(Records from a data source)
⁂

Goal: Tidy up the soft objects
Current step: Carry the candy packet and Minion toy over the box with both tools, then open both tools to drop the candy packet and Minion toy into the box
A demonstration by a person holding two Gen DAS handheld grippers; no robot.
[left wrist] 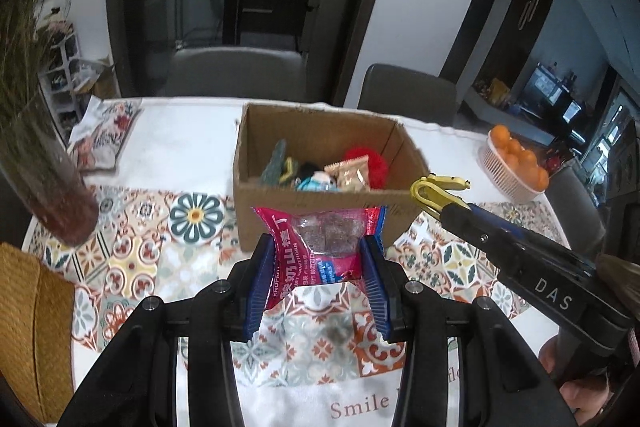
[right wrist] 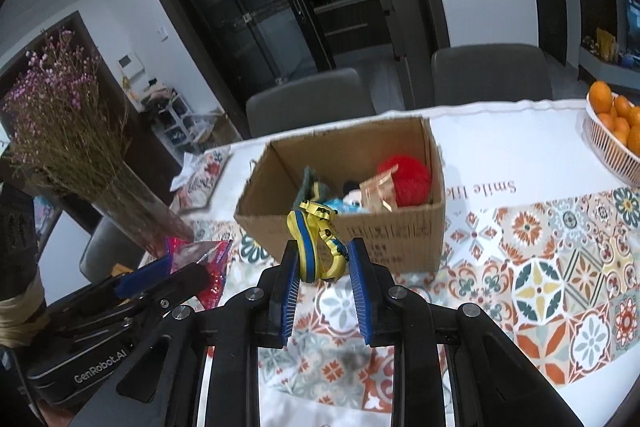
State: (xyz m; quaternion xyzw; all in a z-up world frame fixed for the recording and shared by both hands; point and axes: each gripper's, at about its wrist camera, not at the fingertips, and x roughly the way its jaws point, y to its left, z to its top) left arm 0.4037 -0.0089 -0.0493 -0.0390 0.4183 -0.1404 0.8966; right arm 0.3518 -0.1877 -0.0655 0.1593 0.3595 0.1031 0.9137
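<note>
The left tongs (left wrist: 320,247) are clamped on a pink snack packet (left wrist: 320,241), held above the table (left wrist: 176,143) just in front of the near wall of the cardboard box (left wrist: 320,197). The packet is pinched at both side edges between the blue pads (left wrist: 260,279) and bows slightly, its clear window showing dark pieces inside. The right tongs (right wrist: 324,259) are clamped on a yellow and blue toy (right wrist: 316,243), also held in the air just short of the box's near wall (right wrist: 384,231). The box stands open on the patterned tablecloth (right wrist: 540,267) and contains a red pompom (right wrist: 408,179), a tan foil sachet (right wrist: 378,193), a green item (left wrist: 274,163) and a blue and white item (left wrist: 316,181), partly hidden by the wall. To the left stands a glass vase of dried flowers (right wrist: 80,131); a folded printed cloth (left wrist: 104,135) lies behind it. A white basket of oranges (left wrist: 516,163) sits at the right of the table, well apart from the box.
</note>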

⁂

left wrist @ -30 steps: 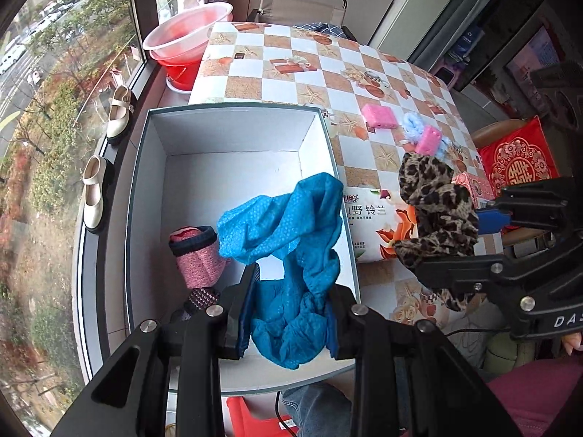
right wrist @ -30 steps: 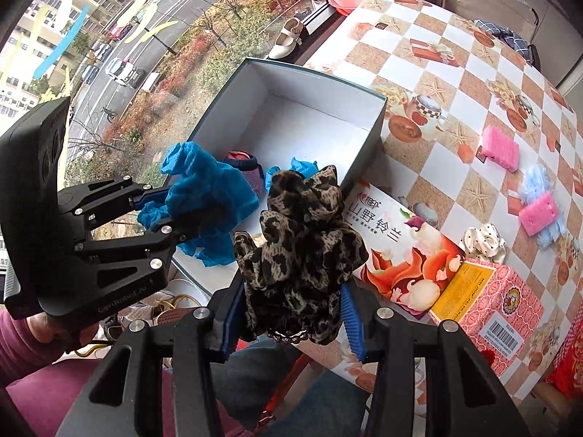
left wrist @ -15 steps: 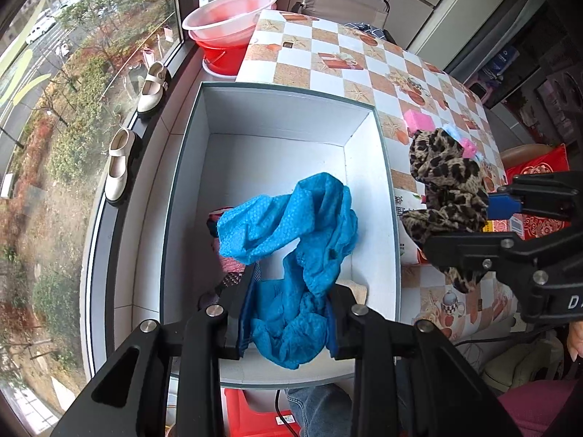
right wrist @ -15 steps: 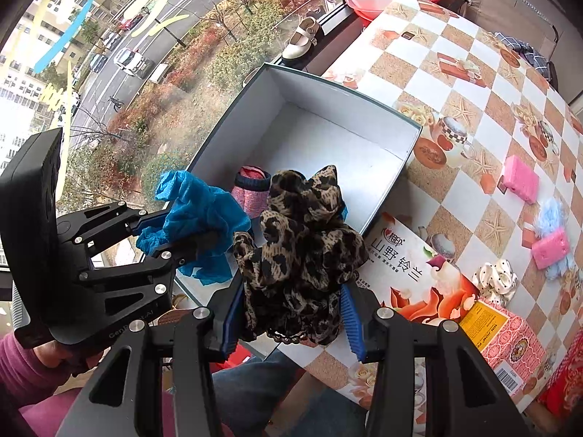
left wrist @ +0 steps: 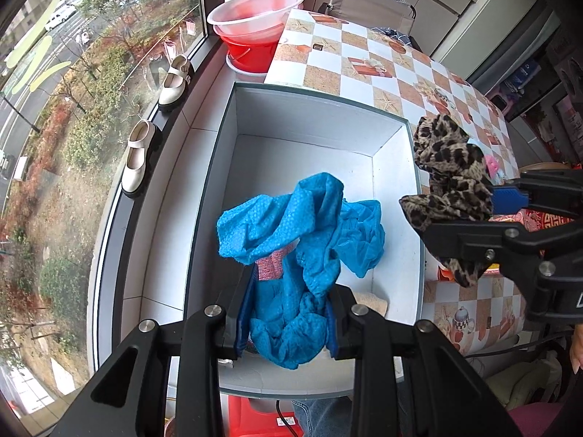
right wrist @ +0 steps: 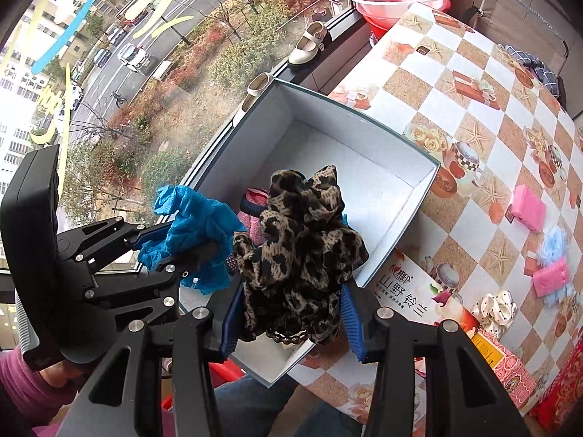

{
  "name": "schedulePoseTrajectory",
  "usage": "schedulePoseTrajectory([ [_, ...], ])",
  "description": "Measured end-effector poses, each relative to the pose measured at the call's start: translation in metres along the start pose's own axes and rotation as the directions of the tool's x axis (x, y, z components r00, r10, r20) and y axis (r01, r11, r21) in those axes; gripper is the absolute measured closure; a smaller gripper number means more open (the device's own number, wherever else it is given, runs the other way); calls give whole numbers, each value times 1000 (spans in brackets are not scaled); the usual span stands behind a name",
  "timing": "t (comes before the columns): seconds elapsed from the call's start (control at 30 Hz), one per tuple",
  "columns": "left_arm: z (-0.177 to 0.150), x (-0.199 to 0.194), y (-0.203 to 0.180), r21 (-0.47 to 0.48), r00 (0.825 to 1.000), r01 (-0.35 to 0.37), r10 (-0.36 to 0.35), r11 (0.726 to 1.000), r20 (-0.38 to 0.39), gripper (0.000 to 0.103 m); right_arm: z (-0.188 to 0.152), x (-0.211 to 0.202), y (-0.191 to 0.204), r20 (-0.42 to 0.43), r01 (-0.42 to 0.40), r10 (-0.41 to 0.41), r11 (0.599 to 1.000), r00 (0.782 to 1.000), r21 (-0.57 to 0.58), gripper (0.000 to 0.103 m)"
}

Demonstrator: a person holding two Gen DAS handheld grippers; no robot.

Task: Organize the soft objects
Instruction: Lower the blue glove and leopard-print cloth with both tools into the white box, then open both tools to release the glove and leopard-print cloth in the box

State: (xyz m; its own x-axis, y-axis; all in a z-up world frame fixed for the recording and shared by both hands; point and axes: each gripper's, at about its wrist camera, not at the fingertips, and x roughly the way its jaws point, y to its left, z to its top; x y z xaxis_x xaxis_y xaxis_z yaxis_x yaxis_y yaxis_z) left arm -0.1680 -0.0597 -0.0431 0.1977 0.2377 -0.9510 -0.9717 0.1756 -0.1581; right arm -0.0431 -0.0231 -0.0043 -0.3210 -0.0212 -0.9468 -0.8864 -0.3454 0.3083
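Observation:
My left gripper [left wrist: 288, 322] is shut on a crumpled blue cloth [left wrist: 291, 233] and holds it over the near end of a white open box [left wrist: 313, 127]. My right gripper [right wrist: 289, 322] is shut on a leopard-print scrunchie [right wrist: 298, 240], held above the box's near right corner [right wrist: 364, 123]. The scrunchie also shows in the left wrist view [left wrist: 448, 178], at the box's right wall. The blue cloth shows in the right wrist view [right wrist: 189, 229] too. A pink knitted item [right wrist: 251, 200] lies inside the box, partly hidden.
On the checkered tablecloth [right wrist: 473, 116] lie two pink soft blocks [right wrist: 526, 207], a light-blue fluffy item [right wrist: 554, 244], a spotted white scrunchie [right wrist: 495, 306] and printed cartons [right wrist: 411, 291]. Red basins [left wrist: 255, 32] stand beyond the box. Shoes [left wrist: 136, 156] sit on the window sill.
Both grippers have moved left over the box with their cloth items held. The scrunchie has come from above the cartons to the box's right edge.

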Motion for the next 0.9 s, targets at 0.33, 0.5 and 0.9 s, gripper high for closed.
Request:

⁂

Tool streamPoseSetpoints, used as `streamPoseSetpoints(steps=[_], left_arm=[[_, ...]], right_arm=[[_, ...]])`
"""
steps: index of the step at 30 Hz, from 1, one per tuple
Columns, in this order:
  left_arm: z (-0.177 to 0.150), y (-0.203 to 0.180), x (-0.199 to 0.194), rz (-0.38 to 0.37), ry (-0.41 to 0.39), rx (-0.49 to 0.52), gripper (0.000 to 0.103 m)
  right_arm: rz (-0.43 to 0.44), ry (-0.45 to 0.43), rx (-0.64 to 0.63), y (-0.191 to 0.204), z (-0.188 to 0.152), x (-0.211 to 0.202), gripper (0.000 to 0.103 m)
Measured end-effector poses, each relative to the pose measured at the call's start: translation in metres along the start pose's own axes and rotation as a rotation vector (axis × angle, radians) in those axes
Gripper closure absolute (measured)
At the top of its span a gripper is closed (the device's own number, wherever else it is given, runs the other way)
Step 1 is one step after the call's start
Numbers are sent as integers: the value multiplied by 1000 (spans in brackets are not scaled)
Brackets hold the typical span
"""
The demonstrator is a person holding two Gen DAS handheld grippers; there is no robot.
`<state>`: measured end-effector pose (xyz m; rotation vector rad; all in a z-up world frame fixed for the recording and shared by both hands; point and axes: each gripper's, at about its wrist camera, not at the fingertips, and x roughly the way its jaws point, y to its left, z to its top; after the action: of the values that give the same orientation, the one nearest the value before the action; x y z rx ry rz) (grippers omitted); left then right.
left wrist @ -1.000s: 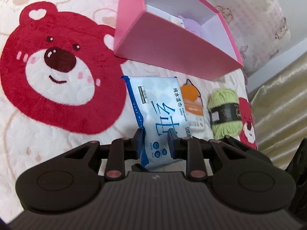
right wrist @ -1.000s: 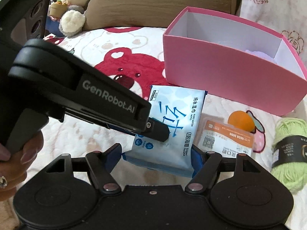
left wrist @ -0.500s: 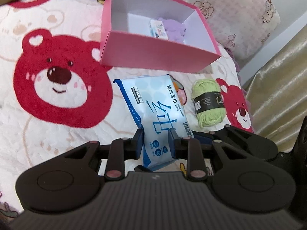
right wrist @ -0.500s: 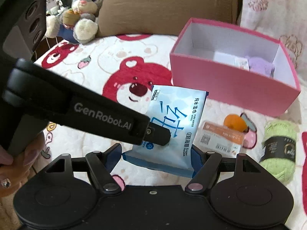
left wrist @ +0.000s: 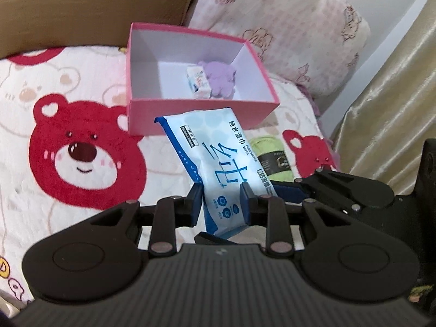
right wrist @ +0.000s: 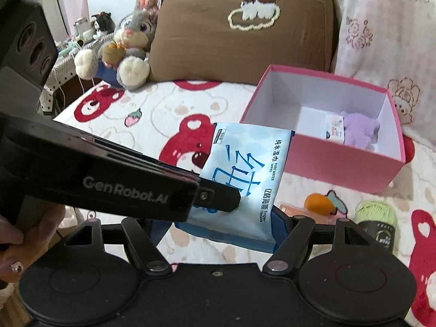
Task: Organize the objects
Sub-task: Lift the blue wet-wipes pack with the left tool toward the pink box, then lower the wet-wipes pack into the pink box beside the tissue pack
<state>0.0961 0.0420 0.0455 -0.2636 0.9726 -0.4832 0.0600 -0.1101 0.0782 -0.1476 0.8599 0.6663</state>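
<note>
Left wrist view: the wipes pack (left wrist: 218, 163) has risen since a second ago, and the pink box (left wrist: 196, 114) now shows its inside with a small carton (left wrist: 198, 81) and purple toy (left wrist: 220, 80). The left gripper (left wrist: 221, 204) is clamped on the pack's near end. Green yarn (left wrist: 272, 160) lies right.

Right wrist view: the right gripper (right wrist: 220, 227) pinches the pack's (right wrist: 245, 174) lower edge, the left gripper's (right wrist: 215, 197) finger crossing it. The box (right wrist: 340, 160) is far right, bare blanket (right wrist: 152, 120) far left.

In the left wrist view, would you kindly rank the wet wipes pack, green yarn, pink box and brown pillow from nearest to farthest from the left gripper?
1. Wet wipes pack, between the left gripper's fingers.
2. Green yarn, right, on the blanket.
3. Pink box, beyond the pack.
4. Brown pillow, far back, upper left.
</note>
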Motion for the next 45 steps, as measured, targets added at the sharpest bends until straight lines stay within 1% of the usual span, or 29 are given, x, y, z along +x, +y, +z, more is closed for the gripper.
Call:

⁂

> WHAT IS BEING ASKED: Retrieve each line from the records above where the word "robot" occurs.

> EXERCISE SOLUTION:
A demonstration by a person holding two Gen DAS handheld grippers; no robot.
Demonstrator: a person holding two Gen DAS handheld grippers; no robot.
The demonstrator is a person holding two Gen DAS handheld grippers; there is no robot.

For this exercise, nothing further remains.